L’Apple Watch con Ecg non può sostituire gli strumenti diagnostici tradizionali. La sua evoluzione da costoso gadget a tecnologia affidabile, efficace ed efficiente richiede la validazione in progetti di ricerca condotti con metodologia rigorosa. Un obiettivo potrebbe essere una maggiore conoscenza della storia naturale della FA, soprattutto nei casi asintomatici, non diagnosticabili facilmente con i metodi tradizionali.
L’utilizzo dell’Apple Watch non è peraltro soltanto un problema di efficacia/efficienza ma di cambiamento di paradigma culturale.
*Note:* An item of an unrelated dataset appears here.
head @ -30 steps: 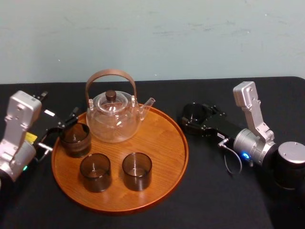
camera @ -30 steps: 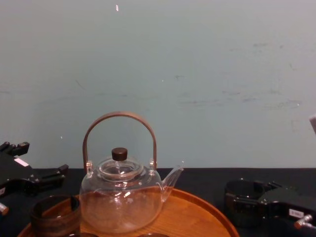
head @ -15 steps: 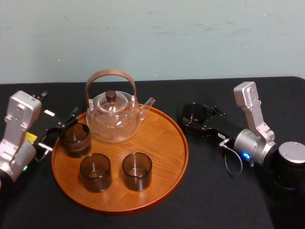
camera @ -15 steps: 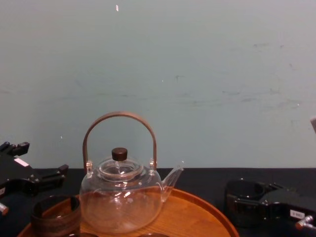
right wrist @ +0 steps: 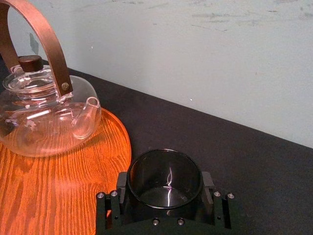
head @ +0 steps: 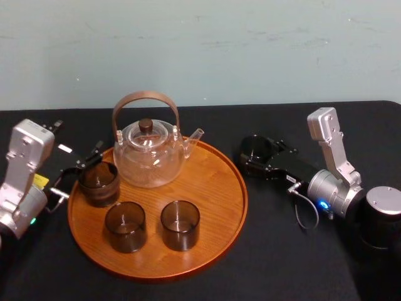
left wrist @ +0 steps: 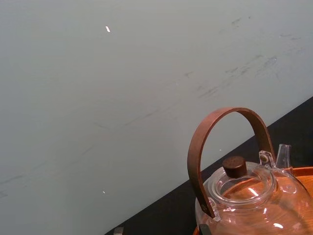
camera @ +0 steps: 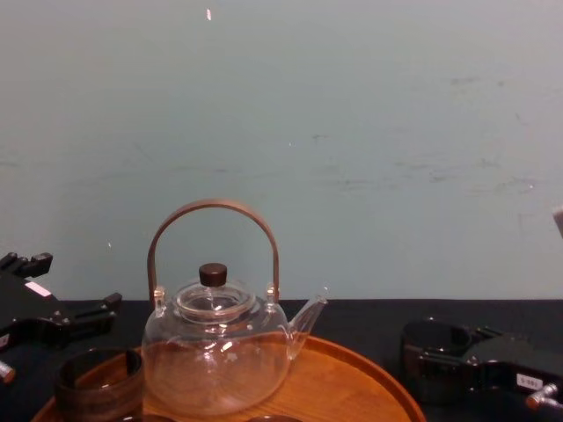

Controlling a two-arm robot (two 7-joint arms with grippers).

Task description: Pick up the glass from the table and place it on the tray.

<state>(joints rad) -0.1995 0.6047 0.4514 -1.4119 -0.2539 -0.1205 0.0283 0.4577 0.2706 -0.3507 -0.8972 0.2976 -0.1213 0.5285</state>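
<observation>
R end effector (head: pixel 256 157) prob. pinching glass (right wrist: pixel 165 177) by tray (head: pixel 216 188); L end effector (head: pixel 88 162) opposite.

- The table (head: pixel 207 285) is covered by a black cloth (head: pixel 282 263) that spans the head view and ends at a pale wall behind.
- The round orange-brown wooden tray (head: pixel 216 194), with its low raised rim, lies flat on the cloth, left of centre.
- A dark smoky glass (head: pixel 255 150) stands upright near the tray's right rim, apart from it.
</observation>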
Il rischio è che si stia realizzando una sorta di nuovo apparato sensoriale, una strumentazione pervasiva, in grado di accedere a realtà fisiche, sociali e ambientali in modalità, scale e forme che non hanno precedenti nella storia dell’umanità. I dati, proiezione digitale delle nostre persone, “specchi a senso unico”, possono essere input fondamentali per produrre avanzamenti in ambito medico e per migliorare le politiche sanitarie. Sono peraltro anche strumenti per la creazione di valore nel mercato digitale. Il concetto di dato personale e anonimo è ormai sparito in una sorta di far web di schedature e profilazioni ossessive, fuori controllo, nel quale la violazione della privacy sembra essere sistematica e destinata ad accentuarsi con l’imminente esordio del cosiddetto internet delle cose (e dei corpi). Nel caso specifico la Apple rassicura, affermando che i dati rimangono criptati all’interno del dispositivo, o dell’iCloud, inaccessibili all’azienda stessa e resi in chiaro solo dall’intervento dell’utente e dal riconoscimento tramite codice, touch o face ID4.
1 Niola M. Il presente in poche parole. Milano: Bompiani 2016.
2 Sim I. Mobile devices and health. NEJM 2019; 381: 956-68.
3 A questo proposito è interessante segnalare che il termine digitale deriva dall'inglese digit (che significa cifra, riferita in questo caso al codice binario), che a sua volta deriva dal latino digitus, "dito" (con le dita infatti si contano i numeri). Nonostante l’etimologia, il concetto di medicina digitale è diventato nell’uso pratico un ossimoro: il tocco umano versus la sua antitesi, il contatto versus il monitoraggio, con un rischio sempre maggiore di perdita della relazione medico-paziente.
4 Toniutti T. L’orologio fa l’elettrocardiogramma.